Apart from mesothelioma, which is known to frequently invade incisions, pleural biopsy sites, or chest tube insertion sites,6 local tumor recurrence or seeding for other malignancies is uncommon. It has been described, mostly in case reports, after percutaneous lung biopsy,7–9 pleural biopsy,10,11 thoracentesis,12,13 tube thorascopy,14 and surgical video-assisted thoracic surgery.15 Although 89% of needle tracts from percutaneous needle biopsies for pulmonary malignancies will contain malignant cells,16 only 1 in 2500 patients will develop a chest wall tumor.7 The pathogenesis of subcutaneous metastasis is largely unknown. Contact of tumor cells with normal tissue leading to a malignant implant is one possibility, but this is probably an unlikely phenomenon as one would expect a higher incidence of tumor seeding after any type of biopsy.17 A more acceptable theory is hematogenous spread of malignant cells to a tissue undergoing repair after biopsies18 as this regenerating tissue seems to be a good substrate for tumor cells.19 There are also probably genetic factors involved, which have not been elucidated yet.17
Thus far, there had been no reported cases of tumor seeding from removal of a Pleurx catheter. The incidence is probably very low for 2 main reasons. As described above, tumor seeding in general is a rare occurrence. Additionally, many catheters are not removed as not all patients achieve successful pleurodesis. These patients die with the catheters in place. The clinical significance of seeding is uncertain as most of the patients undergoing placement of these catheters already have metastatic disease. Hence, it probably does not affect overall prognosis. It might be more of an issue for malignancies such as ovarian and breast cancer in which patients have a longer median survival after the diagnosis of malignant pleural effusion.1 Another potential issue is the development of pain secondary to a subcutaneous nodule as it was the case for our patient. This is especially important as the Pleurx catheter is primarily designed to be a palliative treatment.

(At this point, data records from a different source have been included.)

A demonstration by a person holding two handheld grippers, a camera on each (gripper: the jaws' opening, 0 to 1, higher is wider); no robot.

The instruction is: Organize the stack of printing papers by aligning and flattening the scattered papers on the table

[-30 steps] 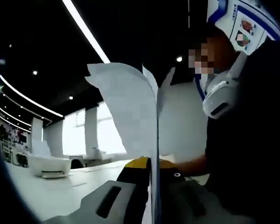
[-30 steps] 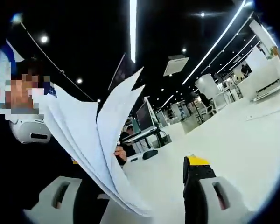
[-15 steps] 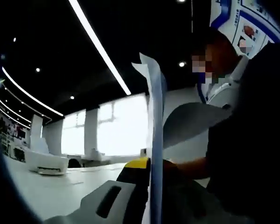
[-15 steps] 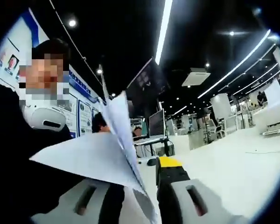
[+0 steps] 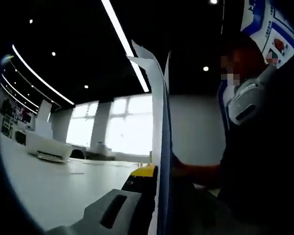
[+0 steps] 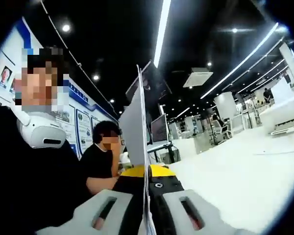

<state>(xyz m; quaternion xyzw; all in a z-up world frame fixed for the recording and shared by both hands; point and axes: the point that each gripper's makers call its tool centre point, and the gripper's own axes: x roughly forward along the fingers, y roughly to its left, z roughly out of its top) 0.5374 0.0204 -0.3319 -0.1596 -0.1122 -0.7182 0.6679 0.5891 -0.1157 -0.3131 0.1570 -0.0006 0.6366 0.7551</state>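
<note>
In the left gripper view the left gripper (image 5: 159,196) has its jaws closed on the papers (image 5: 159,127), which rise edge-on from between them as a thin upright sheaf, its top corners slightly splayed against the dark ceiling. The near jaw shows pale grey with a dark slot, and a yellow tip sits just beside the sheaf; the far jaw lies in shadow behind the sheets. A white table (image 5: 49,186) spreads to the left, with a white printer (image 5: 48,148) (or a box of that shape) standing well back on it, near bright windows. To the right, close against the sheaf, is the person (image 5: 264,161) in dark clothes with white headphones (image 5: 245,100) around the neck. In the right gripper view the right gripper (image 6: 148,193) is likewise clamped on the papers (image 6: 136,129), both pale jaws pressed to the sheaf, which stands upright and nearly flat, seen from its edge. The holder (image 6: 24,171) is at the left, and another seated person (image 6: 100,164) in black sits behind, beside a monitor (image 6: 159,128). The table (image 6: 245,171) runs off to the right.
</note>
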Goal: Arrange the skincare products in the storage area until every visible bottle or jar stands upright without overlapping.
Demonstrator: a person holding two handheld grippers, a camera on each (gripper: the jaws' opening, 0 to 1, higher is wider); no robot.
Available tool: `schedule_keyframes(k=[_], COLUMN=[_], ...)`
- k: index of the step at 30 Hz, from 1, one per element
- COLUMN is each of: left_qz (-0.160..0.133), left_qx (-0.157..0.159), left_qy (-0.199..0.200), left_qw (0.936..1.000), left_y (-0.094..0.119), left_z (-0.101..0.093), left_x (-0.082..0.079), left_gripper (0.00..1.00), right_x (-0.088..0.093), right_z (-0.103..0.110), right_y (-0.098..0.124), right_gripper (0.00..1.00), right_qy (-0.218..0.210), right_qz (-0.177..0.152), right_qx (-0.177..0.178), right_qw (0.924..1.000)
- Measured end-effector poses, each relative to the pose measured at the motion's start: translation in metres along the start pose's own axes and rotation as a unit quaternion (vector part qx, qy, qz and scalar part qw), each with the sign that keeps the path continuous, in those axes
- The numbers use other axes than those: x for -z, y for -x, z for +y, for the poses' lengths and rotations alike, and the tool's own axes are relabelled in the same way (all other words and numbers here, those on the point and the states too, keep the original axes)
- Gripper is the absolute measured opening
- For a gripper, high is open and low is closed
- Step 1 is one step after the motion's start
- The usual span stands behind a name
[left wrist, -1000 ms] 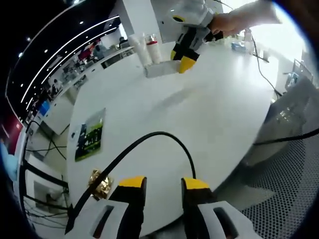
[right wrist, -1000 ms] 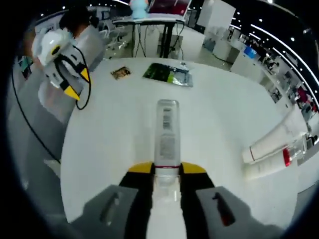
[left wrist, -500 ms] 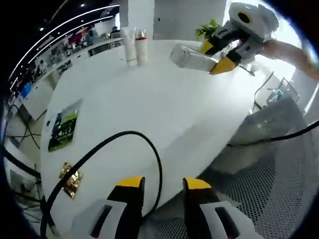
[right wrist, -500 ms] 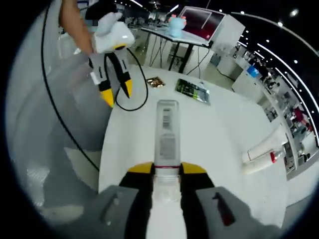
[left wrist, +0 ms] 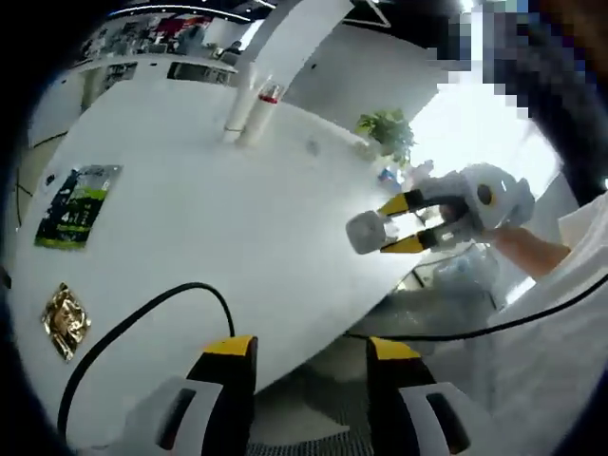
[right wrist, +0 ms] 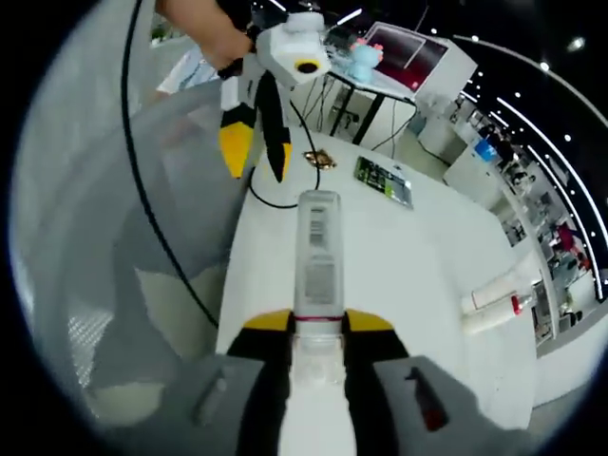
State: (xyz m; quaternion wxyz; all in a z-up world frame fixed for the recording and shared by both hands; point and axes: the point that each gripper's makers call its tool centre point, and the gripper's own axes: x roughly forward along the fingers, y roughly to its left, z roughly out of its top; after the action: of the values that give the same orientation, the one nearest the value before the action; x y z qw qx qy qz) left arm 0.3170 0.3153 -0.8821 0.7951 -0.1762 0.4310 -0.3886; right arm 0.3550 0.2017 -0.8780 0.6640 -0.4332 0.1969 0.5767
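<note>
My right gripper (right wrist: 318, 325) is shut on a clear bottle (right wrist: 318, 249) with a printed label, which lies along the jaws and points out over the white table (right wrist: 408, 275). In the left gripper view the same right gripper (left wrist: 392, 228) holds that bottle (left wrist: 365, 232) sideways near the table's edge (left wrist: 285, 228). My left gripper (left wrist: 312, 353) stands open with nothing between its jaws, low over the near rim. It also hangs open above the table's far end (right wrist: 256, 157). Two white tubes (left wrist: 251, 103), one with a red band, stand together at the far side (right wrist: 494, 306).
A green leaflet (left wrist: 74, 194) and a gold packet (left wrist: 65, 320) lie flat on the table, and they appear again as the leaflet (right wrist: 385, 180) and packet (right wrist: 319, 160). A black cable (left wrist: 142, 323) loops across the near rim. A potted plant (left wrist: 385, 133) stands beyond the table.
Both hands have swung, so both views shifted. The right gripper with the bottle has dropped toward the table's edge. The left gripper now looks nearer and larger in the right gripper view.
</note>
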Motion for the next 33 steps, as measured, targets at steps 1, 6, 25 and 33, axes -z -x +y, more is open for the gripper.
schedule_keyframes(k=[1,6,25,33], left_qz=[-0.001,-0.044,-0.088,-0.093], left_qx=[0.01,0.076,0.123,0.126], left_qy=[0.01,0.058,0.181,0.162], left_qw=[0.9999,0.9945,0.9716,0.9743], left_y=[-0.001,-0.013,-0.03,-0.027], left_z=[-0.006,-0.038,-0.058,-0.059], left_x=[-0.004,-0.03,-0.03,-0.027], left_gripper=[0.48,0.52,0.26,0.23], right_x=[-0.001,-0.012,-0.04,-0.041], right_z=[0.0,0.005,0.021,0.022], right_y=[0.0,0.001,0.003,0.001], right_gripper=[0.19,0.19,0.19,0.21], right_qy=[0.006,0.021,0.076,0.06], right_qz=[0.001,-0.006,-0.028,-0.037], right_qx=[0.0,-0.001,-0.006,-0.01], right_qw=[1.0,0.9998,0.9967,0.9975])
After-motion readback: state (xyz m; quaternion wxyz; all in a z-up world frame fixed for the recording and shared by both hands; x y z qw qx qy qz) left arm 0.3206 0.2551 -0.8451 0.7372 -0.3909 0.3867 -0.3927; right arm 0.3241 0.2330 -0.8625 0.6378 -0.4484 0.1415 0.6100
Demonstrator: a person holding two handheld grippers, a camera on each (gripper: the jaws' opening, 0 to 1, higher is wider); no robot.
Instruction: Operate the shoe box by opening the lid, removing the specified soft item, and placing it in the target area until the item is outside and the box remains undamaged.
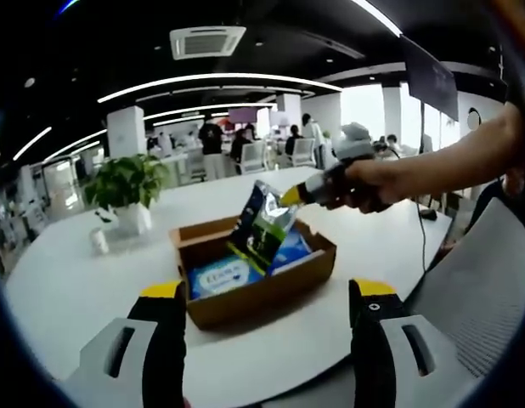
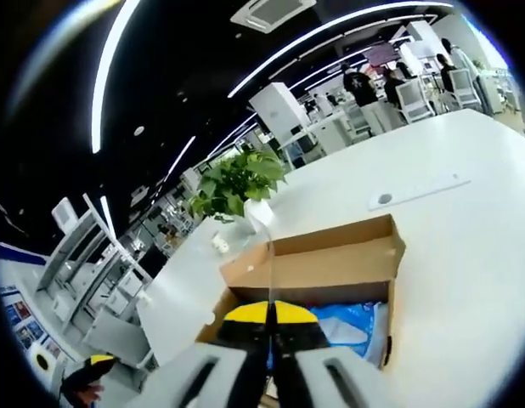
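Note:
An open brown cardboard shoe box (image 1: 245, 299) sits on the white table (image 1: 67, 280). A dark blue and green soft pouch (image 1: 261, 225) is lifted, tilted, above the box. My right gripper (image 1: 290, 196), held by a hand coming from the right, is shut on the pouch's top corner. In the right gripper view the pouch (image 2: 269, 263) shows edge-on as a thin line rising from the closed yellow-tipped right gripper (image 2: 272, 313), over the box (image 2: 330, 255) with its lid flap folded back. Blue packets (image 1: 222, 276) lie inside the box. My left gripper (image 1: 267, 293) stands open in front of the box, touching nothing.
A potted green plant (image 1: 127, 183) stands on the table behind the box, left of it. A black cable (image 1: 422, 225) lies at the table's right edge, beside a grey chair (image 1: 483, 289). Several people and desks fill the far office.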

Seeding of the tunnel tract and subcutaneous metastasis after removal of Pleurx catheters can occur. It should be considered in a patient presenting with a palpable nodule at the prior site of one of these catheters. But the incidence is probably very low and may not affect prognosis. Therefore, this should not deter from inserting Pleurx catheters as they remain a safe and effective palliative treatment option for recurrent malignant effusions.